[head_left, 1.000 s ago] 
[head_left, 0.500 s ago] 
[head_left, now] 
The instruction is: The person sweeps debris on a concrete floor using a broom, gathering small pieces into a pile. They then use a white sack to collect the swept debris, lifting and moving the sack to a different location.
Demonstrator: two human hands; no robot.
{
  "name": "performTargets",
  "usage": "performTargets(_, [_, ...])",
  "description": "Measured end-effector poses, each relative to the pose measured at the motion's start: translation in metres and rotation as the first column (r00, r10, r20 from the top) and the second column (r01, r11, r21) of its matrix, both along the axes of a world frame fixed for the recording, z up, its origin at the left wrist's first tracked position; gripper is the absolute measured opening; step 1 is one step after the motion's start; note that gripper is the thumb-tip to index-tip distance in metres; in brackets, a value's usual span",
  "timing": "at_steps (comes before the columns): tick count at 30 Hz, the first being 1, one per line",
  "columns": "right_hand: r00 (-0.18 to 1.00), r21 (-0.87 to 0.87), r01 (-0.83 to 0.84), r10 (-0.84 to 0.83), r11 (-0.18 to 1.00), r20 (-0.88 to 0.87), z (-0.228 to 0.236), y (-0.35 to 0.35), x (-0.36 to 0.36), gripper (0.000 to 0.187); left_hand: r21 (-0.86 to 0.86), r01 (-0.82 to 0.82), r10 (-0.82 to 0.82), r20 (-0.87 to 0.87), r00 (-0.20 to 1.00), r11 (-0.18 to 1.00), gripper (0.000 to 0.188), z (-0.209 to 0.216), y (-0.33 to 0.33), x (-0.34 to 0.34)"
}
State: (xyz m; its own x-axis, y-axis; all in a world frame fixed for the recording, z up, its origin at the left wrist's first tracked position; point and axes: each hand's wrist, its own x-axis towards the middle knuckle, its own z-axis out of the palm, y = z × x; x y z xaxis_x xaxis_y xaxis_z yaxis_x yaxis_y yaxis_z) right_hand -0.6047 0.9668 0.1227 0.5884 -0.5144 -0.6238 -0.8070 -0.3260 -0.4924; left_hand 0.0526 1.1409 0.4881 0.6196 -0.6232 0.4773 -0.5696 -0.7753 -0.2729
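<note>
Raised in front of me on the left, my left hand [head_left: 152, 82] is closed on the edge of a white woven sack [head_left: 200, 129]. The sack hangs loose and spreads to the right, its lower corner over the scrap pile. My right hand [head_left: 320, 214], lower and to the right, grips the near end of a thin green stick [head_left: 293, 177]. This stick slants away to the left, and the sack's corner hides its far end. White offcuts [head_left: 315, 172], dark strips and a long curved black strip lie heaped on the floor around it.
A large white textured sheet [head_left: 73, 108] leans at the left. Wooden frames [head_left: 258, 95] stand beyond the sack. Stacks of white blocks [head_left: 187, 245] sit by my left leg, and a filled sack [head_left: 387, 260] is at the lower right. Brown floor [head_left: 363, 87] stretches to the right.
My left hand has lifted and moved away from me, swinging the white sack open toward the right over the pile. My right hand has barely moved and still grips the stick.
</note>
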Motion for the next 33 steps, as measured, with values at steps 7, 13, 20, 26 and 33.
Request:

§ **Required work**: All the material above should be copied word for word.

§ **Answer below**:
[head_left, 1.000 s ago] 
[head_left, 0.500 s ago] 
[head_left, now] 
The instruction is: The person sweeps debris on a concrete floor using a broom, gathering small pieces into a pile. They then use a white sack to collect the swept debris, lifting and moving the sack to a different location.
Demonstrator: two human hands; no robot.
{
  "name": "performTargets",
  "usage": "performTargets(_, [_, ...])",
  "description": "Measured end-effector poses, each relative to the pose measured at the motion's start: translation in metres and rotation as the first column (r00, r10, r20 from the top) and the second column (r01, r11, r21) of its matrix, both along the axes of a world frame fixed for the recording, z up, its origin at the left wrist's first tracked position; gripper is the absolute measured opening; step 1 is one step after the motion's start; note that gripper is the thumb-tip to index-tip distance in metres; in brackets, a value's usual span",
  "timing": "at_steps (comes before the columns): tick count at 30 Hz, the first being 1, one per line",
  "columns": "right_hand: r00 (-0.18 to 1.00), r21 (-0.87 to 0.87), r01 (-0.83 to 0.84), r10 (-0.84 to 0.83), r11 (-0.18 to 1.00), r20 (-0.88 to 0.87), z (-0.228 to 0.236), y (-0.35 to 0.35), x (-0.36 to 0.36), gripper (0.000 to 0.187); left_hand: r21 (-0.86 to 0.86), r01 (-0.82 to 0.82), r10 (-0.82 to 0.82), r20 (-0.87 to 0.87), r00 (-0.20 to 1.00), r11 (-0.18 to 1.00), gripper (0.000 to 0.188), z (-0.209 to 0.216), y (-0.33 to 0.33), x (-0.34 to 0.34)"
}
State: (xyz m; its own x-axis, y-axis; all in a world frame fixed for the recording, z up, its origin at the left wrist's first tracked position; point and axes: each hand's wrist, its own x-axis towards the middle knuckle, its own z-axis out of the palm, y = z × x; x y z xaxis_x xaxis_y xaxis_z yaxis_x yaxis_y yaxis_z) right_hand -0.6047 0.9668 0.1227 0.5884 -0.5144 -0.6238 -0.8070 -0.3260 -0.4924; left_hand 0.0526 1.1409 0.4881 0.6196 -0.6232 0.4773 -0.5696 -0.7753 -0.2729
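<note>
Raised in front of me on the left, my left hand [head_left: 152, 82] is closed on the edge of a white woven sack [head_left: 200, 129]. The sack hangs loose and spreads to the right, its lower corner over the scrap pile. My right hand [head_left: 320, 214], lower and to the right, grips the near end of a thin green stick [head_left: 293, 177]. This stick slants away to the left, and the sack's corner hides its far end. White offcuts [head_left: 315, 172], dark strips and a long curved black strip lie heaped on the floor around it.
A large white textured sheet [head_left: 73, 108] leans at the left. Wooden frames [head_left: 258, 95] stand beyond the sack. Stacks of white blocks [head_left: 187, 245] sit by my left leg, and a filled sack [head_left: 387, 260] is at the lower right. Brown floor [head_left: 363, 87] stretches to the right.
My left hand has lifted and moved away from me, swinging the white sack open toward the right over the pile. My right hand has barely moved and still grips the stick.
</note>
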Motion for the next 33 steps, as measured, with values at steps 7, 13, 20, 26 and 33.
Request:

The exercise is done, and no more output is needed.